Beginning with the line below that contains "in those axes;" and ending with the line that contains "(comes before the", copy every line exactly. Copy nothing else.

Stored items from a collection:

***

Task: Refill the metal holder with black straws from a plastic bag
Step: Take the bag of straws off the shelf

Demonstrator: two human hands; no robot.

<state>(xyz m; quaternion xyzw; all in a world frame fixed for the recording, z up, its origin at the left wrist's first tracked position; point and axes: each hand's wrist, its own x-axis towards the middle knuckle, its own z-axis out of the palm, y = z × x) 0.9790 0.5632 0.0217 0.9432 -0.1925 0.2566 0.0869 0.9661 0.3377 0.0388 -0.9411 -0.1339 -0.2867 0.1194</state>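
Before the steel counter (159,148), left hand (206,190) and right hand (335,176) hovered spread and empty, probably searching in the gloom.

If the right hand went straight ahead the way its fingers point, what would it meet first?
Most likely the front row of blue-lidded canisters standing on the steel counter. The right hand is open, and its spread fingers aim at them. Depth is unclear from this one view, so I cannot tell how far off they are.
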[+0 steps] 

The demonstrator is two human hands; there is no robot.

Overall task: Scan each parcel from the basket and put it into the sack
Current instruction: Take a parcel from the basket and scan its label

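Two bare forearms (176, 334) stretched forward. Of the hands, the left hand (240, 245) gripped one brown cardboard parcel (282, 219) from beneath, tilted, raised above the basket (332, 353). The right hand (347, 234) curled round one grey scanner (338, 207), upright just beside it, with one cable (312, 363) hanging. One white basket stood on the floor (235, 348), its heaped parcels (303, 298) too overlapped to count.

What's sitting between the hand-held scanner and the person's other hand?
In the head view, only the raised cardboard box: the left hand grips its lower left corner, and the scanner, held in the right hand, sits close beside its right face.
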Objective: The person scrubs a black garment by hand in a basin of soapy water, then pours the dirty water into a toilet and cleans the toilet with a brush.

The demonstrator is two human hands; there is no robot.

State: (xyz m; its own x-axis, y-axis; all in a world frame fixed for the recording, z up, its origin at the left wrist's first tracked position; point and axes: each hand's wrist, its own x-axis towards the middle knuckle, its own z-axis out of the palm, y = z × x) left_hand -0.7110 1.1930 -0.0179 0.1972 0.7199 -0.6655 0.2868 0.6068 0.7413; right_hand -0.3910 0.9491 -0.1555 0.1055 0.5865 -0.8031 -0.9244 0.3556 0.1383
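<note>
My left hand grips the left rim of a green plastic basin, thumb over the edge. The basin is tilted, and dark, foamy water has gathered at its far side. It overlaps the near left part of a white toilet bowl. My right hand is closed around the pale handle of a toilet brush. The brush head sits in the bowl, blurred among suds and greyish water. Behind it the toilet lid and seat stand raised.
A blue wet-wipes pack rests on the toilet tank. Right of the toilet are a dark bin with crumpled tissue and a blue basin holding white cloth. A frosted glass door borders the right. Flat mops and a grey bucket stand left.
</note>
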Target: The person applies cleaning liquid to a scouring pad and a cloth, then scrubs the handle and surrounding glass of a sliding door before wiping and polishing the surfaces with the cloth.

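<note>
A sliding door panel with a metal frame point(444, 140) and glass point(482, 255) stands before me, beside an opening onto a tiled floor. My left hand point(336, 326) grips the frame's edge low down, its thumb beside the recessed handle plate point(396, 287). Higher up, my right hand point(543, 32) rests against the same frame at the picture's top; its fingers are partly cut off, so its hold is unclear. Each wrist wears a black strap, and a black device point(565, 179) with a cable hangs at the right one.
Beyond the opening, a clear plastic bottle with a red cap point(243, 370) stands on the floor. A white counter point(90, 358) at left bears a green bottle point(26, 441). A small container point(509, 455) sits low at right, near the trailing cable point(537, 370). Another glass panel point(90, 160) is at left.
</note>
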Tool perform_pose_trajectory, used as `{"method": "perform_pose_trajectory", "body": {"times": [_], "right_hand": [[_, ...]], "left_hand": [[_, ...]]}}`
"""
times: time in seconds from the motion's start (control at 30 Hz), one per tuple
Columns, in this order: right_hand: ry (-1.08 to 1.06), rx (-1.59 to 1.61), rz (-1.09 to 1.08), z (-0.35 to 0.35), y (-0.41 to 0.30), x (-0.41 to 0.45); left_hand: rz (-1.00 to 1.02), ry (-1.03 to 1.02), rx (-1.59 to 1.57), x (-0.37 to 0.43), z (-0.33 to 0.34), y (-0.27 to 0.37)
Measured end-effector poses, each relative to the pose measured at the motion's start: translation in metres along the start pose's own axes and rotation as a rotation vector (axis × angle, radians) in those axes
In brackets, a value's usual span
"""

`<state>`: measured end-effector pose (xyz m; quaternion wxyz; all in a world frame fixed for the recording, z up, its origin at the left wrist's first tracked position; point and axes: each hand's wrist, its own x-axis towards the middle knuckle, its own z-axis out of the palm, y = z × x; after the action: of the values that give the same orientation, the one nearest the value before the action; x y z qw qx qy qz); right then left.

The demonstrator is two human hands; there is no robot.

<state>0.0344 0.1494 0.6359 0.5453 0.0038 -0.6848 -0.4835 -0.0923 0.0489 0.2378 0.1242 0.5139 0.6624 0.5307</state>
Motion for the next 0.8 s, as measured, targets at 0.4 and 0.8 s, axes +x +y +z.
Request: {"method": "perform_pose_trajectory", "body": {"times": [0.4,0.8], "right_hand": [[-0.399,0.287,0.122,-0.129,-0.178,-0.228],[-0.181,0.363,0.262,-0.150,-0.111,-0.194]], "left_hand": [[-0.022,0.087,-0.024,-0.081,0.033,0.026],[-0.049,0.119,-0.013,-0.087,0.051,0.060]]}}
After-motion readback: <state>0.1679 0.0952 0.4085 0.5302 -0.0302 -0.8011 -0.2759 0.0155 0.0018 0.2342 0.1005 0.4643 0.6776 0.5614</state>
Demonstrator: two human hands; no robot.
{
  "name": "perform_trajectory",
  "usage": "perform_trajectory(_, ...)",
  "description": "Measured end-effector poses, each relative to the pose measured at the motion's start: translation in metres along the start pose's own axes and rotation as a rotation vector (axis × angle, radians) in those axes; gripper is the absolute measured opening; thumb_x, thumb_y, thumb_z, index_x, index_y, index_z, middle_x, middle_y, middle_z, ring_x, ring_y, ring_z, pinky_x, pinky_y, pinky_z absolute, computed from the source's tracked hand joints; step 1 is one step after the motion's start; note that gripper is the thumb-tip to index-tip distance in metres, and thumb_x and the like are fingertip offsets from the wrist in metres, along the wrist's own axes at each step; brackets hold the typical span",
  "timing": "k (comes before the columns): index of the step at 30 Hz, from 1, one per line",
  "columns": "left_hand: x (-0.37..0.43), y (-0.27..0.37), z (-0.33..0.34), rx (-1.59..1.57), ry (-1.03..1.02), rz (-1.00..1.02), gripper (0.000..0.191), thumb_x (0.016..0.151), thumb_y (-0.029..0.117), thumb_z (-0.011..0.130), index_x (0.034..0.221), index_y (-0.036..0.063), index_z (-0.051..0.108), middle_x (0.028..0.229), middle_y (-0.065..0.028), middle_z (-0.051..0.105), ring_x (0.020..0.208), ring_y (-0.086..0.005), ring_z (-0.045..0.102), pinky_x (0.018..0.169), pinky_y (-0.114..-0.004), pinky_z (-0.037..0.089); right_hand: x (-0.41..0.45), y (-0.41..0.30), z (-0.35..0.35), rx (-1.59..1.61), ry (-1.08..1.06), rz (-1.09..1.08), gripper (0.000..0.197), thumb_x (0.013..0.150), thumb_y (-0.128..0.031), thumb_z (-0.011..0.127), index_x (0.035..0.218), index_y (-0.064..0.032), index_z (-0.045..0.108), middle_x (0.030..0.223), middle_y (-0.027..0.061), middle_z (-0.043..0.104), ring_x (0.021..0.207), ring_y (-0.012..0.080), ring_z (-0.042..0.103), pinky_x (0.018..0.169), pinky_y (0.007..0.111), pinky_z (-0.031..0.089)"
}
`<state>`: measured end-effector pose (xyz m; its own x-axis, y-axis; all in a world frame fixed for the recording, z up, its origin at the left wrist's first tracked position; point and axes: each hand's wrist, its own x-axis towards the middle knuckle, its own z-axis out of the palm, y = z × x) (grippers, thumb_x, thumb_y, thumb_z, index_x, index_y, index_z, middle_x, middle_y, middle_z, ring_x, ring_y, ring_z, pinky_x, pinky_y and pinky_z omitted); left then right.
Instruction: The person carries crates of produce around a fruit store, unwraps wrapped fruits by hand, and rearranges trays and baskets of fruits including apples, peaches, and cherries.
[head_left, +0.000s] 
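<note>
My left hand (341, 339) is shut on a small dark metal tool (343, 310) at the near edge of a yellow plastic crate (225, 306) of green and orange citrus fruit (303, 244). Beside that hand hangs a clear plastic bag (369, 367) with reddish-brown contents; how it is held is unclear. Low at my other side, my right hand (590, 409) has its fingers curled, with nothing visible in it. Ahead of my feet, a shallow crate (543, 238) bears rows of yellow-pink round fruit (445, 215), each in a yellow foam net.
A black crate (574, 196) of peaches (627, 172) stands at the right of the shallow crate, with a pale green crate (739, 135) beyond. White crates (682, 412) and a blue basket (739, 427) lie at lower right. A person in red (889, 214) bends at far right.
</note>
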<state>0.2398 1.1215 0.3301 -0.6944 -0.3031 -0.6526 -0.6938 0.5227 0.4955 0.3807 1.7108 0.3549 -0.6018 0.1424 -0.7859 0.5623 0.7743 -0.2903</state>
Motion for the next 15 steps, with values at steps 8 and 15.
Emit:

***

Reply
  "description": "Measured end-effector poses, each relative to the pose measured at the motion's start: translation in metres along the start pose's own axes and rotation as a rotation vector (axis × angle, radians) in those axes; gripper is the absolute measured opening; thumb_x, thumb_y, thumb_z, index_x, index_y, index_z, middle_x, middle_y, middle_z, ring_x, ring_y, ring_z, pinky_x, pinky_y, pinky_z absolute, computed from the source's tracked hand joints; step 1 is one step after the motion's start; note that gripper is the thumb-tip to index-tip distance in metres, and thumb_x and the like are fingertip offsets from the wrist in metres, along the wrist's own axes at each step; brackets hold the typical span",
  "timing": "k (comes before the columns): index of the step at 30 Hz, from 1, one per line",

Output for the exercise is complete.